◆ THE INPUT
↓

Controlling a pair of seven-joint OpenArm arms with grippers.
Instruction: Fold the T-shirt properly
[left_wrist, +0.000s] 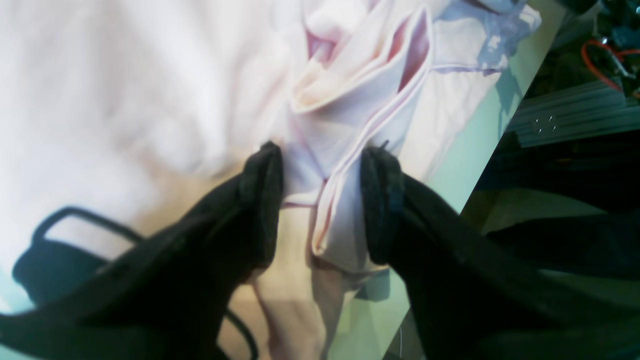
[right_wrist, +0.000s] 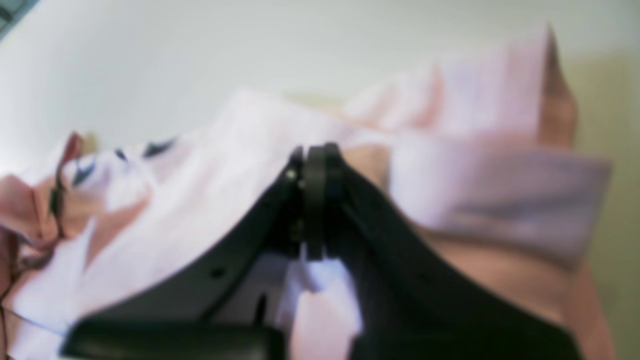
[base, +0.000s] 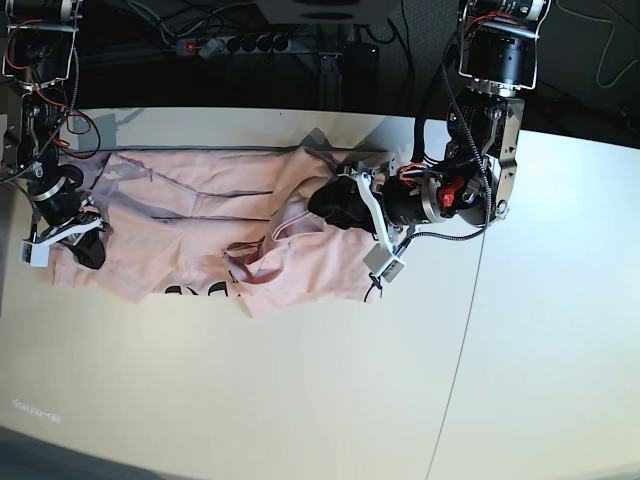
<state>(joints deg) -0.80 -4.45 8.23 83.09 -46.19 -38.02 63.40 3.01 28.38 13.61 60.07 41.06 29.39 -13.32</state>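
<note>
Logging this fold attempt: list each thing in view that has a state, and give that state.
Pale pink cotton T-shirt: spread across the table, crumpled, part folded, black lettering showing at its near edge.
Left gripper: open, jaws straddling a bunched fold.
Right gripper: shut on the T-shirt's edge.
White table: T-shirt lying on it.
</note>
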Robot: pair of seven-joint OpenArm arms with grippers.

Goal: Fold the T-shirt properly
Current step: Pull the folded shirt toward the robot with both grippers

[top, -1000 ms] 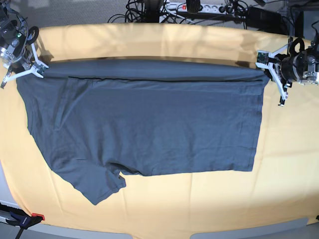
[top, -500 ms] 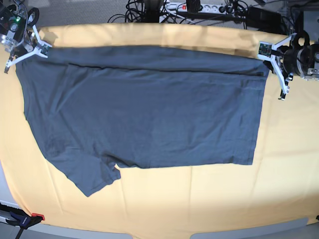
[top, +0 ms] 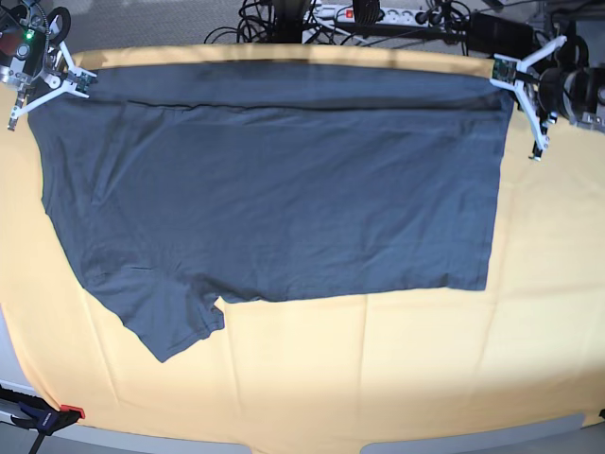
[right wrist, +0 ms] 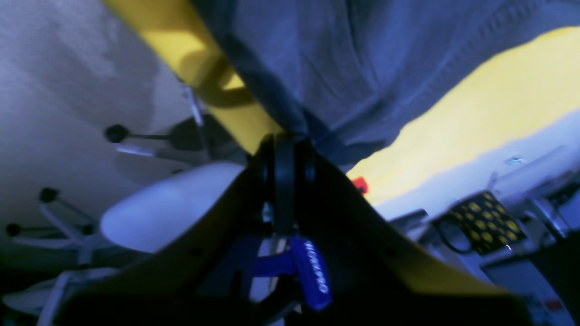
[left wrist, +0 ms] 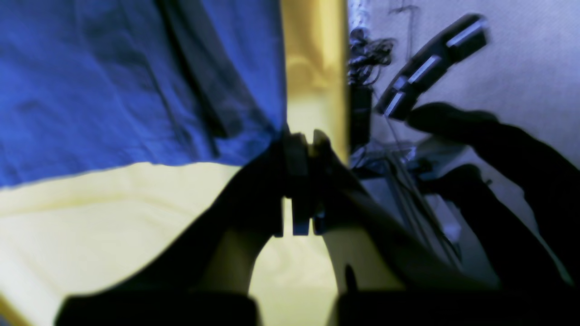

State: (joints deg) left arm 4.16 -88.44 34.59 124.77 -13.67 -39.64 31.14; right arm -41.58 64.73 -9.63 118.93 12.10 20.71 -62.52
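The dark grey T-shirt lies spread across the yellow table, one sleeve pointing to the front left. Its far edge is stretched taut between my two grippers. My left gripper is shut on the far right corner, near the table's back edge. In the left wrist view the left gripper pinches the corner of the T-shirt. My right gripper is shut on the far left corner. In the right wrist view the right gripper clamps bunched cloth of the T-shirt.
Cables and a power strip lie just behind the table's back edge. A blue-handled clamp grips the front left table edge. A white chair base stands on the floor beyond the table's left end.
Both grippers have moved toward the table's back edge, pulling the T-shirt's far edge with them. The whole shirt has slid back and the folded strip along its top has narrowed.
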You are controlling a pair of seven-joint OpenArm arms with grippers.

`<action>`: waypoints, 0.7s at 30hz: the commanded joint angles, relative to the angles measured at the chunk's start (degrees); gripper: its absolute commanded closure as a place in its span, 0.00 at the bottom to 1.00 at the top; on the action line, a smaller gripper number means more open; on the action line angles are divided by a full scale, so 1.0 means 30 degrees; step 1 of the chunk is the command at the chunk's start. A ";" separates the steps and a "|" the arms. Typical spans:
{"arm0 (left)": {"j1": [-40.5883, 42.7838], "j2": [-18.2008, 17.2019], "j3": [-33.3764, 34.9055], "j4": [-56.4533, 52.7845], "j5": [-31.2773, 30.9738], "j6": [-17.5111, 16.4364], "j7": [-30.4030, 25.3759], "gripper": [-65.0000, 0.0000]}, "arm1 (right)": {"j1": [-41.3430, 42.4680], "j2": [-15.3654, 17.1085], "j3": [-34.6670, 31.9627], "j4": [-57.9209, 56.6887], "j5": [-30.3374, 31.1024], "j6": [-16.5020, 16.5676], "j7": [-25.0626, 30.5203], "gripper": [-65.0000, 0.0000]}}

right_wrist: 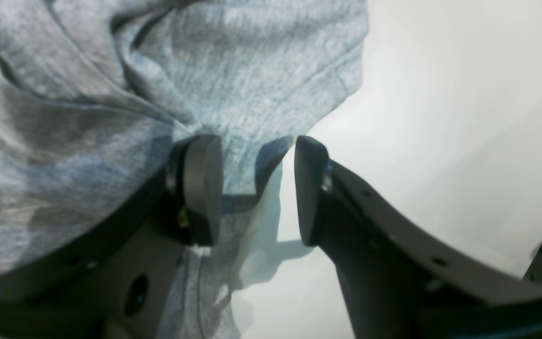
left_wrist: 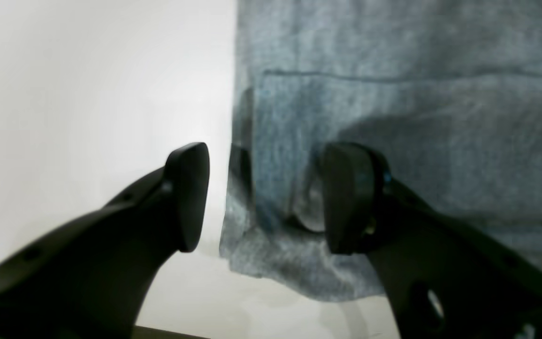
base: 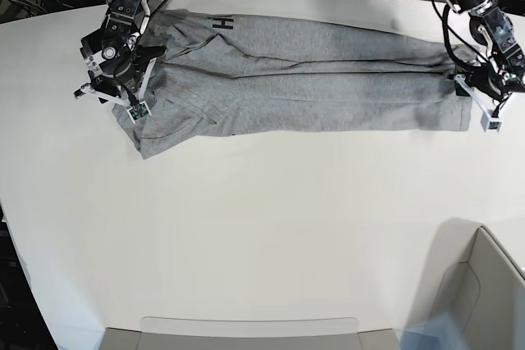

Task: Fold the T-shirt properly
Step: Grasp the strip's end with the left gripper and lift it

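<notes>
Left gripper (left_wrist: 264,197): seen closest in the left wrist view; its fingers (left_wrist: 188,195) are spread wide, one over bare bench, the other over cloth, with the shirt's edge between them, not pinched.
Right gripper (right_wrist: 257,188): fingers (right_wrist: 203,188) are parted; a bunched fold of cloth lies between them, and whether it is gripped cannot be told.
T-shirt (base: 303,79): light heather grey, laid out as a long folded band across the far side of the bench; black lettering is visible near the right arm's end, where the cloth is rumpled.
Bench (base: 262,227): white, its near half bare.
Grey bin (base: 484,301): located at the near corner.
</notes>
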 commanded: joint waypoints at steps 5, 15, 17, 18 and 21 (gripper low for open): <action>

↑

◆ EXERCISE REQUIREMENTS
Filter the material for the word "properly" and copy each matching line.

◆ ANSWER
Instruction: Fold the T-shirt properly
Goal: Fold the T-shirt properly
Task: Fold the T-shirt properly

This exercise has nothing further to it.